The way Frankel sees it, Los Angeles has three options available to it for cleaning up pollution caused by urban runoff. It can install small-scale systems that capture as much pollution as possible close to its source — filtration devices that either stop garbage from flowing downstream or divert water to existing parks where it can percolate into the ground. “That’s the city’s one,” says Frankel. “They think it’s the cheap way of doing it.”

The second option, also proposed in the city of Los Angeles’ Integrated Resource Plan, is to divert the water to regional treatment plants, facilities that will treat urban runoff like sewage, and cleanse it of nutrients before it hits the beach. “And the third way,” he says, “is to unpave our rivers as much as possible, acquire any potential vacant land along the rivers and use them as part of an expanded green-space network.”

Frankel, a boyish-looking 42-year-old, almost always dressed in short-sleeved shirts and shorts, sits in his office on L.A.’s Westside where the walls are lined with maps — maps of the Los Angeles basin, of the Ballona Watershed, of a proposed greenway system that would connect all of the local area’s open space with contiguous parks, daylighted streams and restored wetlands. “You can’t stop the public from doing dumb things,” he says as he talks about the reasons individual efforts, though crucial, aren’t enough to solve our pollution problem. “Our existence every day produces trash and pollution, and the most concerned citizen can’t always prevent it. You need a system that’s a fail-safe to deal with it. You can’t count on education; you’ve got to have the infrastructure. And it’s going to be incredibly expensive to do it either of the first two ways.”

The first option is based on the city’s proposal to use some 30 publicly owned sites to reclaim water and use it for landscape irrigation around the region of Los Angeles known as the Santa Monica Bay Watershed — Venice, the Los Angeles Airport area, Pacific Palisades and El Segundo, from which all runoff drains into the ocean. It’s a nice idea, says Frankel, but according to his calculations, “They were only capturing about 2 percent of the runoff that the city says it needs cleaned up to meet Clean Water Act standards. The number of days they’d violate health regulations wouldn’t decrease at all.”

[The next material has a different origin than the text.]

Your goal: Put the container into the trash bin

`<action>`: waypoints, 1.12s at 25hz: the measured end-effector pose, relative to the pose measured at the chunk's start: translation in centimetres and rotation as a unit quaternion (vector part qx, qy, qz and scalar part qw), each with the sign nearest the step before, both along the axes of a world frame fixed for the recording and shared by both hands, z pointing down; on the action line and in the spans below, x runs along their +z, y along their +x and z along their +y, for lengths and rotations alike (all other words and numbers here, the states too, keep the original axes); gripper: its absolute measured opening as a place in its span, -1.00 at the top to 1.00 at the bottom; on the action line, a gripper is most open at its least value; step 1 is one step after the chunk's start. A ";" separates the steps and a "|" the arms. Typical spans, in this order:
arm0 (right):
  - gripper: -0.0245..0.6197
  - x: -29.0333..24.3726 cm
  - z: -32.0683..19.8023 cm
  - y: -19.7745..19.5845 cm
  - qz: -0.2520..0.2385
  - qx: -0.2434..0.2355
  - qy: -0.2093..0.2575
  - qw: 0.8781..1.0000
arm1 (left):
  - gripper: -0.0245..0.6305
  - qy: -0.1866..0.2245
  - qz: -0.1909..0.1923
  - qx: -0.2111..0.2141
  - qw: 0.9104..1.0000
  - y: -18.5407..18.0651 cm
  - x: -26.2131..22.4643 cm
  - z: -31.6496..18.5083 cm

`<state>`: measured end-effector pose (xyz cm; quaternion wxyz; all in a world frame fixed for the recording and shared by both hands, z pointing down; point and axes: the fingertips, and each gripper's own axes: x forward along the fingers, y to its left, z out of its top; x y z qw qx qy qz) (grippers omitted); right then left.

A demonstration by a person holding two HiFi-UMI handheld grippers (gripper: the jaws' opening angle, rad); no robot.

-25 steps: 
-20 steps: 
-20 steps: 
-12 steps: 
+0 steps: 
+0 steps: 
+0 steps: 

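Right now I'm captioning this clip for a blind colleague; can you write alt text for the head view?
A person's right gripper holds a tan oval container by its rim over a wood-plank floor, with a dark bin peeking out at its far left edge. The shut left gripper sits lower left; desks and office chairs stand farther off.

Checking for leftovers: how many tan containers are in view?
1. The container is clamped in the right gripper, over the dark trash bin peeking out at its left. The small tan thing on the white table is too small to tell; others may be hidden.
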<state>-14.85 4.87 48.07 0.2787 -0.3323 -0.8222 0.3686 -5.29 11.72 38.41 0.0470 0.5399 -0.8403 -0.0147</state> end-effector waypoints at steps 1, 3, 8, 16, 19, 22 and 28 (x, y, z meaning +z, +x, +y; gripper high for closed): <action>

By the city’s own estimates, the project will cost $30 million. “If that’s $30 million to clean up only 2 percent of the runoff,” says Frankel, “that means you have to multiply that $30 million by 50 to get 100 percent compliance [with EPA standards].” On top of that, the Santa Monica Bay Watershed constitutes only 10 percent of the land area in the city of L.A. “So you have to multiply that cost by 10,” says Frankel. “That means that to enact this plan for the whole city would cost $15 billion.”

Treatment plants, he estimates, could come to $15 billion too. “It’s not just the treatment plants,” he says, “it’s getting the water to the treatment plants. You have to do a lot of digging up of old systems and building new ones.” An underground water tank, or cistern, costs $1 to $1.50 per gallon. “So if you wanted to catch the city’s entire runoff, the amount to comply with [EPA rules] would be $14 billion.”

For that money, however, Frankel admits, “You’d also add another 9 percent to the city’s water supply.”

But to Frankel, that’s not necessarily such a good thing. “Isn’t that giving every developer in the city a water permit? The only thing stopping developers from going crazy is that Los Angeles doesn’t have enough water to accommodate all their plans.”

“And in this case,” Frankel continues, “river restoration pencils out to the most economical choice.” It is expensive — he suspects it might be more than $15 billion. Daylighting streams and restoring wetlands would mean buying huge tracts of private property, ripping out its impervious surfaces and making sure those waterways have room to flood. “But once you’ve spent the money to acquire the land,” Frankel points out, “it’s self-maintaining. Unlike a treatment plant, it doesn’t require power and tens of millions of dollars to maintain. If you’re just worrying about your taxes, this is the best deal. Even the Coalition for Practical Regulation people, if they saw the viability of the river-restoration approach, they wouldn’t oppose it. And think of all the parkland we’d create!”